I would like to set the record straight. For all those who think attending the Cous Cous Fest in San Vito Lo Capo, Sicily is the plum of all plum foodie assignments, and the comments on my Facebook page have let me know that you are many, I would like to point out a few things. First, with all the couscous I ate while fulfilling my duties as one of the official judges (12 couscous dishes in three days), I had trouble fitting in all the other culinary delights this part of Sicily has to offer. Second, in a twist of cruel irony I ended up in Hotel Panoramic with a panoramic view of nothing.

So with that out of the way we can get on with things. I’m back in Milan, back at my desk, but feeling a tad nostalgic about my couscous days in Sicily and more specifically about the wonderfully happy atmosphere in San Vito Lo Capo, to which I have pledged to return within the next 12 months come a national ban on couscous or a world pasta shortage.

For the week of the festival San Vito Lo Capo becomes the staging ground for what amounts to a sagra dedicated to the crafts, traditions, and most importantly foods (to name a few: long twisty pasta called busiata, prickly pears, cannoli, dozens of types of pesto, tuna in every possible incarnation) from the northwest corner of Sicily. Italy has many sagre (the plural of sagra), but this has got to be one of the most engaging because it is at the same time hyper-local and international; there are not too many sagre where you see women walking around in full traditional African garb.

About what I said concerning not being able to eat all the local foods because of my couscous commitments. I have a knack for finding my way out of trouble and consequently I did manage some non-couscous eating, and photographing.

Finding a good cannolo in Sicily is like stumbling on a cactus in the desert. You’re a bit blasé about it because it confirms your preconceptions, but at the same time it makes you oh so happy because it confirms your preconceptions.

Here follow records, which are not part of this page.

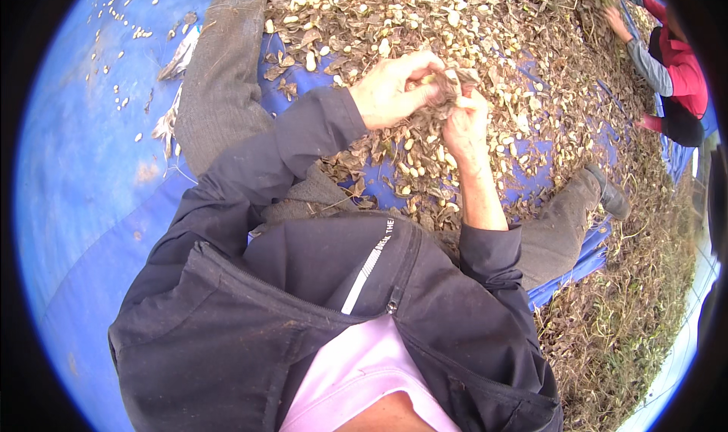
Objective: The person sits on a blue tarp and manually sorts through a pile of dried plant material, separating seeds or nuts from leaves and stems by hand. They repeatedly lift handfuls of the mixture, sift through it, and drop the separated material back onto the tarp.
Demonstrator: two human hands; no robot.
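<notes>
Over the litter in front of me, my left hand (389,90) comes in from the left with its fingers curled around a small clump of dried peanut plant (439,99). My right hand (467,126) grips the same clump from the lower right, so the two hands almost meet. Part of the clump is hidden by fingers, and its edges are blurred. Beneath and beyond the hands lie many pale peanut pods (414,169) mixed with dry brown leaves (352,167).
A blue tarpaulin (108,164) spreads under everything, with scattered pods at upper left. My legs stretch to either side of the pile, a dark shoe (609,193) at right. A co-worker (677,71) in red and grey handles plant matter at upper right. Dried vines (620,318) heap at lower right.
</notes>
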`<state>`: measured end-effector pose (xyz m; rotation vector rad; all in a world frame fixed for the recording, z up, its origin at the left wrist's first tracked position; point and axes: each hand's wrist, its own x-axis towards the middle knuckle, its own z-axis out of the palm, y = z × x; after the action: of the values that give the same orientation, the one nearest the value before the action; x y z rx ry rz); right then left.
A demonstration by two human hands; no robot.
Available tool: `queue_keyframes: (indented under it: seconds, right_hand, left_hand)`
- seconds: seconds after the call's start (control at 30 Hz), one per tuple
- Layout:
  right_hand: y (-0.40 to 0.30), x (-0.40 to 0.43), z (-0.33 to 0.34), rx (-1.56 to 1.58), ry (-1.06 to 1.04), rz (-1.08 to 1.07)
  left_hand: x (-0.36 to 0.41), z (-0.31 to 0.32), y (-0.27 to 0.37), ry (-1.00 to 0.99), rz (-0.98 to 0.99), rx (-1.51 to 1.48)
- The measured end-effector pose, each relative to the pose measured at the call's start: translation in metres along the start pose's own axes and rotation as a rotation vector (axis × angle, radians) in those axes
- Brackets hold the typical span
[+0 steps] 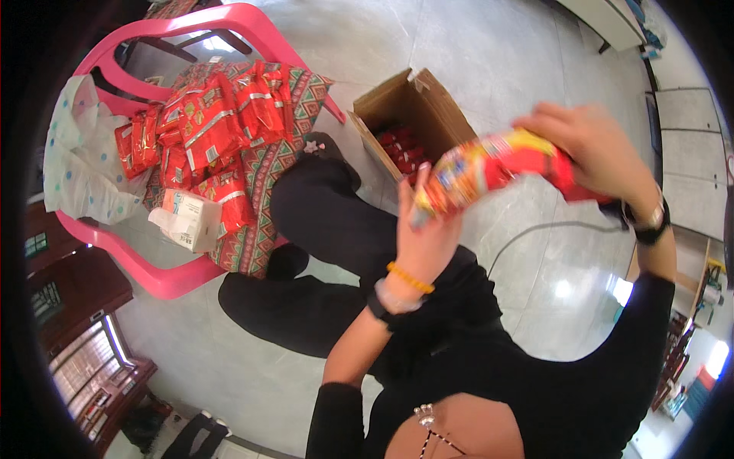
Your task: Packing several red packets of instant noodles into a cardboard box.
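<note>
In both hands, above my lap, is a shiny red and yellow snack packet [459,178], blurred by motion. My left hand [430,229] grips its lower end, and my right hand [590,149] holds the red upper end. Beneath and beyond the packet stands an open cardboard box [453,109] on the floor, with several small red packets [403,150] inside. A heap of red foil packets [209,129] lies on the patterned cloth [261,189] covering the seat of a pink plastic chair [229,17].
A white paper packet [198,221] and a translucent dotted plastic bag [86,155] rest on the chair's near and left sides. A dark cable [536,228] crosses the tiled floor at the right. Dark wooden furniture [86,287] stands at the lower left.
</note>
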<state>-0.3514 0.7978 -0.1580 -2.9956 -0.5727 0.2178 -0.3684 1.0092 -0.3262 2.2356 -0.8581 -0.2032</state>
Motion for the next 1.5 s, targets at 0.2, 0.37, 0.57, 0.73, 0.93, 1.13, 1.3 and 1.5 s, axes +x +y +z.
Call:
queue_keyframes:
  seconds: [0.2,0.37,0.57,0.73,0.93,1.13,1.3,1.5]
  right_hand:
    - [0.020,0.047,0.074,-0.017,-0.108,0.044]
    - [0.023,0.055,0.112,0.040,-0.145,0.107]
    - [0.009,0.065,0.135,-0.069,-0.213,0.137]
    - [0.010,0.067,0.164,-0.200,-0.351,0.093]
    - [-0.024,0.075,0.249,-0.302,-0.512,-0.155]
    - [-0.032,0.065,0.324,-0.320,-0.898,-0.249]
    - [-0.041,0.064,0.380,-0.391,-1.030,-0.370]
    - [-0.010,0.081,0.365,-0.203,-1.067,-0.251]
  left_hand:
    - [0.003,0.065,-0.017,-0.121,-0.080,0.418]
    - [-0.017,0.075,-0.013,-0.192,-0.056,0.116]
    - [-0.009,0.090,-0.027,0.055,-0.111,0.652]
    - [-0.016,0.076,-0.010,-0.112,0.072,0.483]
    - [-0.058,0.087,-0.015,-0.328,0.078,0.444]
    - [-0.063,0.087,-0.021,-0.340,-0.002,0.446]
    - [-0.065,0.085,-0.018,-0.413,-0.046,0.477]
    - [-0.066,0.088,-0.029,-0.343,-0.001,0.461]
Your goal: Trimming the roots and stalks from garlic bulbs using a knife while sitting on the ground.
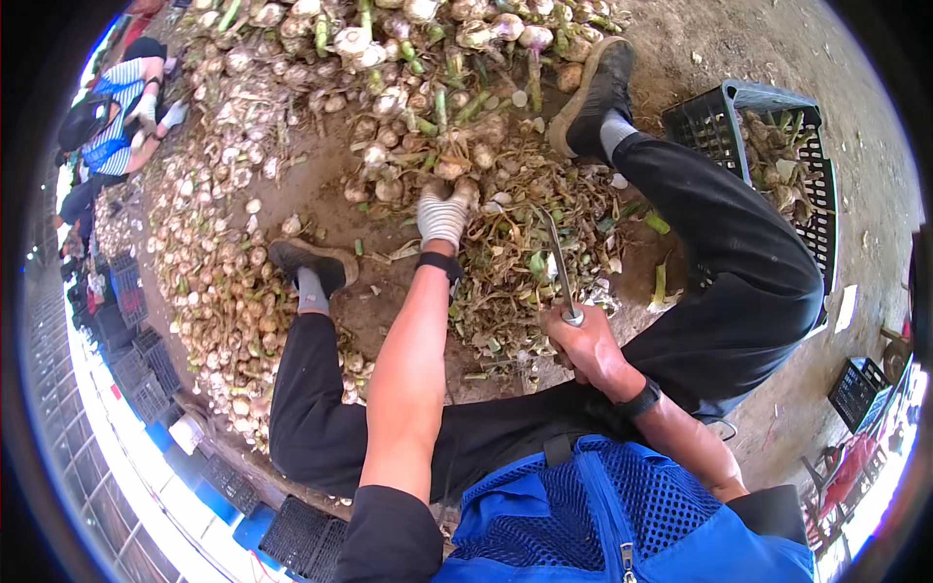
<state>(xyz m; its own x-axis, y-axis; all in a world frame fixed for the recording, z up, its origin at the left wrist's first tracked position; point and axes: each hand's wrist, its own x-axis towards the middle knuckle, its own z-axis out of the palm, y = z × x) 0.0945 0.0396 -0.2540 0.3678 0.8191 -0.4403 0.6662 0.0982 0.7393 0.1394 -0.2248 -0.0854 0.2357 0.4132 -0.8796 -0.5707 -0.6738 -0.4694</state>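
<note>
My left hand, in a white ribbed glove, reaches into the near edge of a heap of garlic. Its fingertips touch a garlic bulb with dry brownish skin; whether they grip it is hidden. Bare of any glove, my right hand is closed round the handle of a knife. The knife's long thin blade points away from me and hooks at its tip. Below the blade lies a pile of garlic leaf and skin trimmings, between my legs.
Loose garlic bulbs cover the ground at left. Beside my right leg stands a black plastic crate holding garlic trimmings. A person in striped clothing crouches at the far left. More crates line the lower left edge.
</note>
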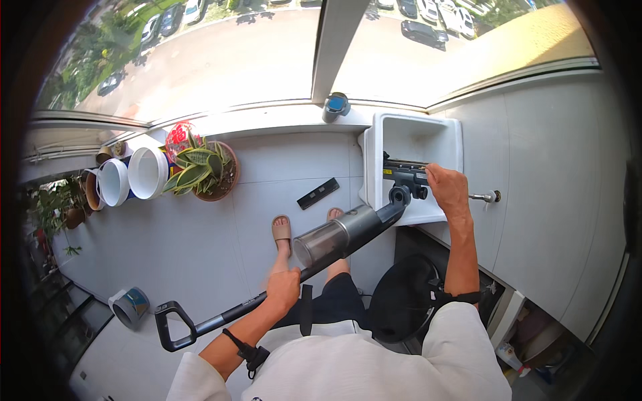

Cannoli, cannoli and more cannoli

Cannoli, cannoli and more cannoli

For all those who think Liguria has a lock on Pesto, have a look at this place selling more than 20 types of pesto.

Pesto, pesto and more pesto

Pesto, pesto and more pesto

On a vaguely balmy September Sicilian evening, there is nothing quite like three fichi d’india, prickly pears, to refresh and recharge. Why doesn’t anybody eat these in the U.S.? There is even a fichi d’india sagra in Sicily, of course there is a fichi d’india sagra in Sicily. The lucky host is Roccapalumba, halfway between Palermo and Agrigento in the heart of western Sicily, which will have the 12th annual sagra on 14-16 October. A dream sagra for sure though my attendance will have to wait 2012.

Prickly pears, why doesn't anybody eat these in US

Prickly pears, why doesn't anybody eat these in US

In this part of Sicily the tuna and its every derivative are omnipresent, and that is not by accident. The tuna has been a staple here for millennia, dating back to when the Greeks roamed the island, and as such the fish is both revered and exploited. When I showed some surprise at a stand with a guy selling more than 25 tuna products he told me, “the tuna is like a pig, nothing gets wasted.” For the not-faint-of-heart, this video shows the way the tuna were traditionally caught off the coast near Trapani in what is called the mattanza.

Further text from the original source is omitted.